== TASK ITEM ==
What you give back from the listing below should be an exact copy of the lines from the one with "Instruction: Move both" down to the one with "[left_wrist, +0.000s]", and it should contain no pictures.
—————
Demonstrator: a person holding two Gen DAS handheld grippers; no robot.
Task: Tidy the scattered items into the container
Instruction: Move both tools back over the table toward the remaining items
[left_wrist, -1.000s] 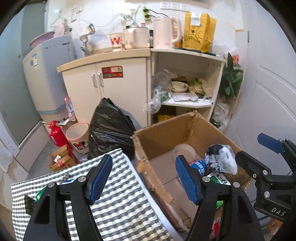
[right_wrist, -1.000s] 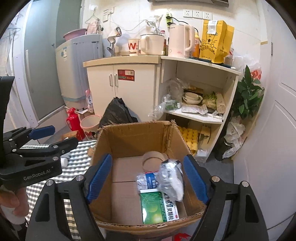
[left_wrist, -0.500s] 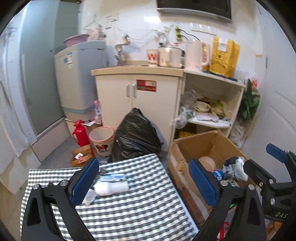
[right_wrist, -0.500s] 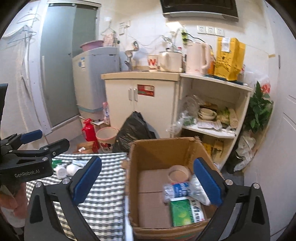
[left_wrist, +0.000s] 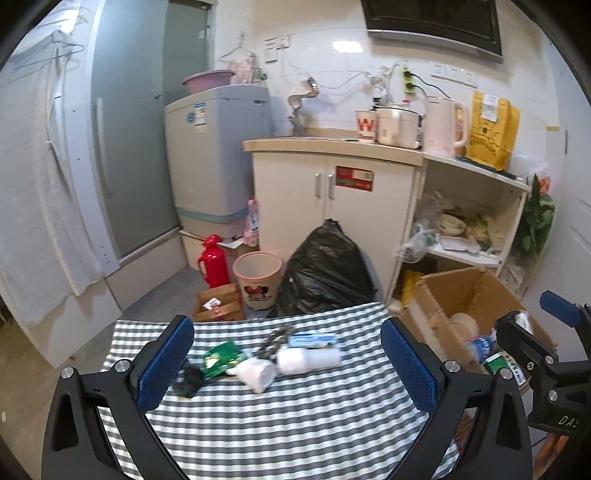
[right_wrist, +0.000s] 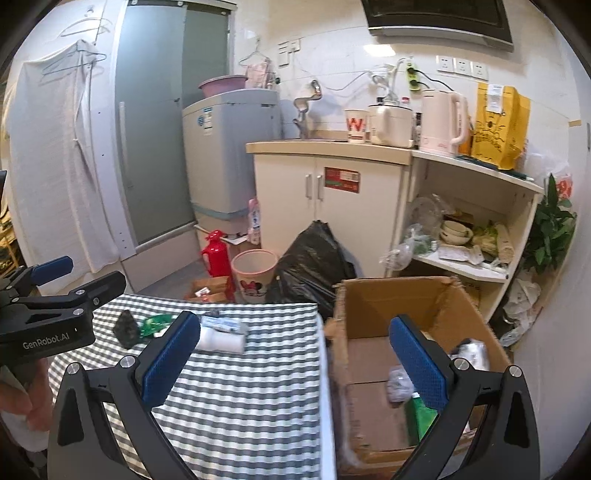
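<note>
Left wrist view: left gripper (left_wrist: 291, 363) spread wide and empty above the checked tablecloth (left_wrist: 295, 424); between the blue pads (left_wrist: 166, 362), a cluster of scattered items on the cloth: a white bottle (left_wrist: 308, 360) on its side, a blue-and-white tube (left_wrist: 312, 339) just behind it, a green packet (left_wrist: 221, 358), a dark crumpled object (left_wrist: 190, 376), a white wad (left_wrist: 256, 373). Cardboard box (left_wrist: 436, 321) to the right of the table, already holding several things. Right wrist view: right gripper (right_wrist: 293, 356) likewise released, gripping nothing, hanging over the table edge and the cardboard box (right_wrist: 391, 299). Same white bottle (right_wrist: 221, 339) and green packet (right_wrist: 155, 321) on the cloth, well apart from the box. Left gripper (right_wrist: 77, 284) at the left edge, a hand (right_wrist: 22, 402) beneath it.
</note>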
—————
== EXERCISE RESPONSE ==
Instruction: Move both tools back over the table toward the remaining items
[left_wrist, -1.000s] 
[right_wrist, -1.000s] 
[left_wrist, -0.500s] 
[right_wrist, -0.500s] 
[left_wrist, +0.000s] 

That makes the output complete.